Over a year ago, I was talking to a friend of mine who is involved in setting up a health care exchange in Colorado. I told him that if the system is not architected properly, it will be a disaster, and if it is deployed with a poor architecture it is pain we will have to live with for a long time. If it is architected properly, it will be a crazy success and will be a system we are happy to live with for a long time. I offered to architect it free as part of my doctoral program, but was turned down. Today, on the Chuck Todd show (I know, but in this case they were right), the failure of the first few weeks of exchanges lay in the architecture of the system.
My friend told me I didn't understand the real issues being encountered in the setting up of the systems. He felt that the biggest hurdle was the politics of the different parties involved. I tried to tell him that good architecting considers those things. Unfortunately, once a system is deployed, it is extremely difficult to fix the architecture. It is like trying to rearchitect a building when people are living in it. Not easy.
So what went wrong with the architecture of the exchanges? I submit a series of issues and what has to be done to fix it.
First: They failed to create what are called "operational views." Operational views are those diagrams and descriptions of what the deployed product looks like. Operational views consider what it looks like to users, i.e. the user experience. Operational views address who talks to who, not in a system way but in a way of those who are involved in operations: the different elements of the exchanges (insurance companies), the overseers, the maintainers, all the stakeholders. What do they need from the product and how do those needs get met? They address things like the numbers of people who will be trying to access the system. They talk about the information that will be passed from one part (node) of the system to another. Operational views create use cases. Use cases address what happens step by step. They create nominal use cases, which talk about what happens step by step in an ideal experience, and off-nomimal use cases, which address what needs to happen if something happens that is not ideal.
Once the operational views are created, the systems views are derived from the operational views. The systems views address what the system has to do to make the operational views come about, otherwise known as realizing the operational views. So my user interface (GUI) has to have a certain look and feel, how does the system give them this look and feel? My system has to respond with a certain speed, what is the throughput to give each user that speed (throughput vs latency)? What bandwidth do we need to accomplish that? What amount of processing capability will we need to handle all the potential simultaneous users? If there are no operational views, there are no system requirements that tell developers what their throughput and bandwidth and processing need to be. They create system use cases - step by step of what the system does to make the use cases in the operational views happen. They create off nominal use cases to determine what the system will do if something happens that is not ideal. They identify all the interfaces in the system that allow elements of the system talk to each other, and carefully define how those interfaces work. This is critical, because for data to flow from node to node, it has to be passed in a way the receiving node can receive it.
Correction: Off line, in a different room, go create these views. This will probably take some time, it should have been done first.

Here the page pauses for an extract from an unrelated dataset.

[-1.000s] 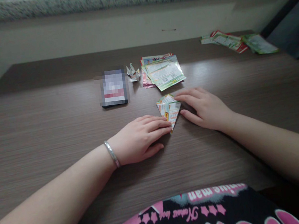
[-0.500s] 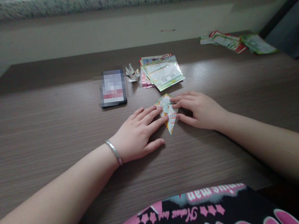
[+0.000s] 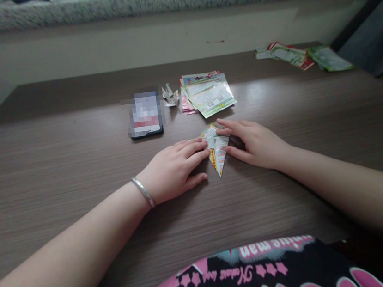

Once the operational and system views are created, the use cases are used to create test cases. This is done before any coding is done. Then all the parts of the system that already exist are examined to see if they can meet the needs of the system, or if they can be modified to do so. If not, those pieces have to be redone. What happened in the ACA system is the system requirements were derived from the existing parts. However, none of those preexisting parts had ever had to handle the volume of a national program. Many were obsolete. Why would we design a system to accommodate obsolete parts?
What happened in ACA, according to the IT experts discussing the failures of the system as well as evidence provided by the experience of users today, is that the developers started coding with none of the above groundwork performed. As a result, the system is a kluge. What is worse, without the prior steps having been performed, the tests did not test to the right things. As a result, the system could pass all the tests and still not performed. It is what we call the difference between verification and validation. Verification means you built the product right. Validation means you built the right product. Without the operational views informing the system views, you do not know what the right product is, so you can't be sure you built the right product.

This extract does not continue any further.